Development teams consistently strive to add value by refining requirements, implementing solutions, and ensuring quality in each step toward production. But what comes next?

At Groundfog, we recognize the need not only to develop cutting-edge technologies but also to optimize them in a way that aligns with business goals. We #re-think our solutions and optimize them further, minimizing costs without compromising quality.

There's a valuable tool called AWS Cost Explorer that reveals the cost evolution over months for each project, allowing you to group costs by services and use different tags for deeper insights. In this way, you can only check the costs for the services that are only used in local development environments or only in production.

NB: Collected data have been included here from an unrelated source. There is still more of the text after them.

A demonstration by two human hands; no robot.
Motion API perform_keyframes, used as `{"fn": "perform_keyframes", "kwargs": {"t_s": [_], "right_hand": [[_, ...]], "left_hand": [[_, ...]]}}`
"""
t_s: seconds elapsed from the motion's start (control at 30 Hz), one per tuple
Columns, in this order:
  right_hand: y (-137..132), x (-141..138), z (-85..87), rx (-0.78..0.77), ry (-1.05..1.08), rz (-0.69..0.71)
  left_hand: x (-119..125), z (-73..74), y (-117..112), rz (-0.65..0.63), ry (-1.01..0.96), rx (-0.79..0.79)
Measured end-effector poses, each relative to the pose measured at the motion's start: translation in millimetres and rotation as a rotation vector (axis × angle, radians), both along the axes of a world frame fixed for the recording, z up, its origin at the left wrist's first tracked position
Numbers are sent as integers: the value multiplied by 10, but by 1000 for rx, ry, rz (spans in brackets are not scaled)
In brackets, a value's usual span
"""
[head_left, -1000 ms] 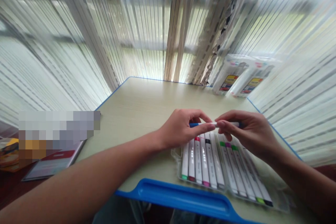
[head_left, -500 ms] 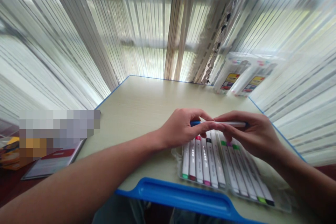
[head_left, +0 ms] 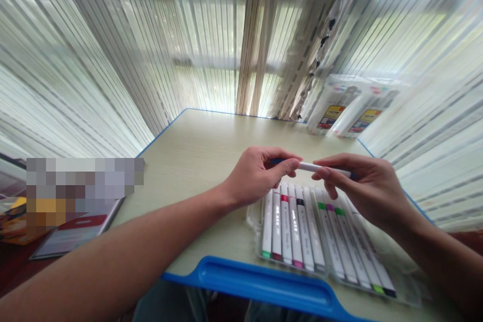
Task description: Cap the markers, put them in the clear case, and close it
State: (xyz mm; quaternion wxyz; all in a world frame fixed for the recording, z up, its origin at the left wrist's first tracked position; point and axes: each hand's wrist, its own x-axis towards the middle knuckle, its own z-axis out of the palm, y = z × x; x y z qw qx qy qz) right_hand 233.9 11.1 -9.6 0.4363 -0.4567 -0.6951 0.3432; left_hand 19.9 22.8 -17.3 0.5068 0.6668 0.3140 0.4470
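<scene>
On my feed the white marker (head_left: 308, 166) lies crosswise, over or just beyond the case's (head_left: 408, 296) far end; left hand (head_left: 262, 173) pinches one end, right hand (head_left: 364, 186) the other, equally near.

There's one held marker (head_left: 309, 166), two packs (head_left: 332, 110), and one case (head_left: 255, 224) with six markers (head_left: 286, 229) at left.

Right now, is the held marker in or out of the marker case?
Out: left hand and right hand hold the marker clear of the case.
</scene>
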Motion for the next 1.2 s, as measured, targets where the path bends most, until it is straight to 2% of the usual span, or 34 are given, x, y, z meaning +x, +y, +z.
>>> {"fn": "perform_keyframes", "kwargs": {"t_s": [0.33,0.93,1.07,1.2], "right_hand": [[42,35,-26,7,91,-3],[67,54,-39,3,45,6],[67,56,-12,-4,22,14],[68,44,29,-24,-45,66]], "left_hand": [[-12,-37,63,24,-58,-15],[-33,-46,115,42,-49,-38],[-43,-45,114,53,9,-31],[-54,-22,65,47,212,92]]}}
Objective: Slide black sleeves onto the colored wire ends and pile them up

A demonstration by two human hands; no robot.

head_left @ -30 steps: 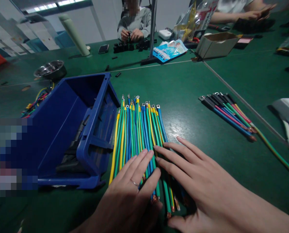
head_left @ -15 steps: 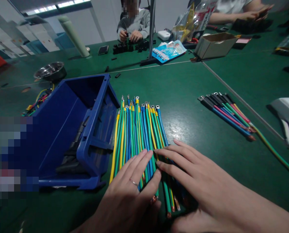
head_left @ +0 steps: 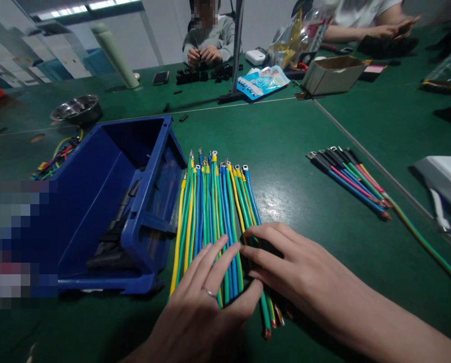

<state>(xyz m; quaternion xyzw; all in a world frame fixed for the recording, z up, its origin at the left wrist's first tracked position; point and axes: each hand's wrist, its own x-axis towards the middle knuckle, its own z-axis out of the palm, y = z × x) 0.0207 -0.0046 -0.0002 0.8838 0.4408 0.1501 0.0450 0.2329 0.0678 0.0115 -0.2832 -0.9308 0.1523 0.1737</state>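
Observation:
Lug-ended cables [head_left: 207, 212] in green, yellow and blue lie side by side on the table, metal terminals at the far end and some bare copper showing at the near end. Across their lower middle rests my left hand [head_left: 214, 297], a ring on one finger, its fingers stretched out and apart. My right hand [head_left: 289, 257] bends over the rightmost cables, fingertips touching them with gaps between the fingers. Both hands' fingertips nearly meet. A narrow gap separates the rightmost cables from the others. My hands hide parts of the cables.
Left of the cables stands a blue bin [head_left: 150, 222] holding black pieces [head_left: 115, 242]. Black-sleeved cables [head_left: 350, 176] lie to the right, near a white object [head_left: 447, 176]. Farther back are a metal bowl [head_left: 77, 108], a cardboard box [head_left: 333, 78], a metal pole [head_left: 236, 50] and two people working.
My right hand has drawn in, its fingers more bent. The gap between the rightmost cables and the rest has widened. My left thumb has moved right, over the cables.

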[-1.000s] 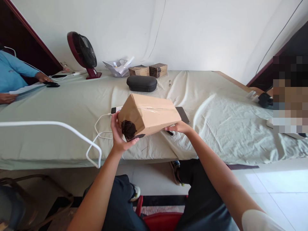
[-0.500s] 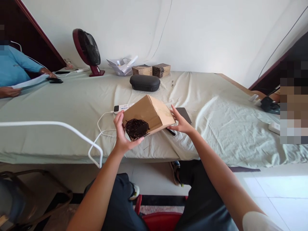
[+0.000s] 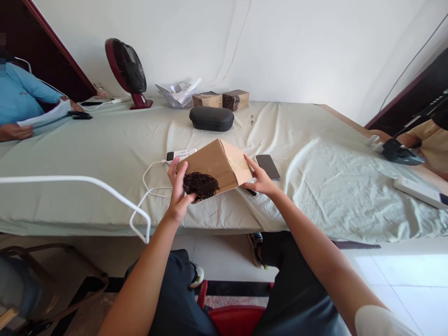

In the upcoming sections, we will share our insights with you. We dive deeper into the details of automatically tracking AWS service costs monthly, what technologies we employed, and what challenges we faced.

Additionally, emojis will also be an important gear that will contribute to make the whole solution even better.

AWS Cost Optimization with Cost Tracker

It is important to think ahead about how our solutions will perform in the long term. There isn’t only the production environment we need to take into consideration: a developer will implement and test the solution locally using developer resources. Afterwards, depending on each company and development team, the code will reach all the testing environments, like DEV, TEST, and UAT environments. Only then, after the quality gates are passed, will the new code be hosted by the production environment.

Here comes the Cost Tracker, a custom AWS tool whose purpose is to inform the development team inside the Slack communication tool about the cost overview. Once the team is aware of the costs, it can take one step closer to improving the provided solutions or cleaning up unneeded resources or environments.

One benefit of having an automated Cost Tracker is that it makes us aware of how much the solution costs, not only in production but in all other environments as well.

There is always a slim likelihood that an AWS Scheduler is forgotten in the local developer environment, which triggers an hourly Lambda function. Is that actually needed? Will we be aware of that after quality gates are passed and the feature is released?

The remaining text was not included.